Глеб проверил на прочность узел веревки, которая туго стягивала тяжелую стопку картонных папок, бегло осмотрел вторую стопку, подхватил обе и, держа слегка на отлете, как полные ведра, понес по проходу между стеллажами.

Стеллажи были почти пусты, что придавало огромному помещению очень непривычный вид. Если раньше справа и слева виднелись только корешки папок и ничего, кроме них, то теперь разгороженный металлическими полками подземный зал просматривался насквозь, от стены до стены, и это действительно выглядело очень непривычно. Повсюду, в том числе и под ногами, белели оброненные в спешке листы бумаги, которые никто не собирался подбирать, а в дальнем конце помещения, похоронив под собой стол Ефима Моисеевича, громоздились стены, башни, бастионы, груды, завалы все тех же картонных папок, связанных в такие же пачки, как те, которые сейчас оттягивали Глебу обе руки. Где-то там, в запутанном картонном лабиринте, сейчас находился Ефим Моисеевич. Старик, по идее, должен был заниматься сортировкой и упаковкой предварительно отобранных архивных материалов — даже того, что, как выразился Иван Яковлевич, еще можно было использовать (например, для политического шантажа), оказалось слишком много для несчастных трех грузовиков. На деле же Ефим Моисеевич, скорее всего, просто бесцельно бродил среди своих богатств, трогая их, перебирая и беря в руки только затем, чтобы тут же рассеянно уронить на пол. Этот переезд за каких-нибудь двое суток состарил его лет на двадцать. Двигался он теперь медленно, неуверенной старческой походкой, и при ходьбе так шаркал ногами, что это шарканье временами начинало казаться Глебу нарочитым. По правде говоря, Сиверов побаивался, как бы старика от всех этих огорчительных волнений не хватил удар.

Водрузив свою ношу на верх шаткой картонной башни, Слепой прихватил со стеллажа моток прочного нейлонового шнура (он уже не помнил, который по счету) и отправился за новой порцией. Он и сам порядком устал за эти двое суток, в течение которых ему удалось вздремнуть от силы часа четыре в общей сложности, и теперь ощущал почти непреодолимое желание, подобно Ефиму Моисеевичу, подволакивать ноги и шаркать подошвами при ходьбе. Помимо всего прочего, выполняемая работа представлялась ему совершенно бессмысленной, особенно теперь, за час-другой до прибытия грузовиков. Как говорится, не наелся — не налижешься. А вот еще один подходящий к случаю перл народной мудрости: перед смертью не надышишься…
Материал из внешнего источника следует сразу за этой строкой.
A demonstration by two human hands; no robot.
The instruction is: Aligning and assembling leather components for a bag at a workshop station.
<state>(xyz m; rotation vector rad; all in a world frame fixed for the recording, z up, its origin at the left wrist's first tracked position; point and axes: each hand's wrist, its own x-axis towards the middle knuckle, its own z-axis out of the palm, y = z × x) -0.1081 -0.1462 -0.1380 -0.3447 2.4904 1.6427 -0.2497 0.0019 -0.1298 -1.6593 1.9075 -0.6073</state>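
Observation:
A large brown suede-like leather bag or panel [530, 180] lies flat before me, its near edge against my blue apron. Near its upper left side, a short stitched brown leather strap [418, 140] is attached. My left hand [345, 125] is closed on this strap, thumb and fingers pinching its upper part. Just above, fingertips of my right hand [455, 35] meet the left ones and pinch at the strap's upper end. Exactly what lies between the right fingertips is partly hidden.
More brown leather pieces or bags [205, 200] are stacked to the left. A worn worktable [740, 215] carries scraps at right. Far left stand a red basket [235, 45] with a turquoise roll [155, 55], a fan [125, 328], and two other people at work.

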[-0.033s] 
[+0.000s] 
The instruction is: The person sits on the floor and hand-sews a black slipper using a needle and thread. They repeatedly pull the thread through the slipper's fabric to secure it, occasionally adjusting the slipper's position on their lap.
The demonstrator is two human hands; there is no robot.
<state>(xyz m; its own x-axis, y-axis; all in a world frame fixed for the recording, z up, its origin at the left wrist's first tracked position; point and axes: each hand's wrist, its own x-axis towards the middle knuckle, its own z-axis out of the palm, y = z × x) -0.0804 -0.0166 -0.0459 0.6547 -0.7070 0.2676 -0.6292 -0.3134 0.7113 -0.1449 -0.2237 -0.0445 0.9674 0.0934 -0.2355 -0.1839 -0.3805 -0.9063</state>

Он оглянулся через плечо. Старика нигде не было видно, и даже возня, по звуку которой Глеб определял его местонахождение, прекратилась. Сиверова опять посетила тревожная мысль о сердечном приступе, но тут где-то в недрах картонного лабиринта с шорохом и дробным стуком посыпались папки, а затем раздался голос Ефима Моисеевича. Старик говорил на иврите — вернее, не говорил, а ругался, потому что те немногие слова, которые Глебу доводилось слышать раньше — «поц», «тохес», «шлимазл», — и смысл которых был ему известен, являлись, несомненно, ругательными. Да и произносились они с соответствующей энергичной интонацией, так что о драгоценном здоровье Ефима Моисеевича пока можно было не беспокоиться.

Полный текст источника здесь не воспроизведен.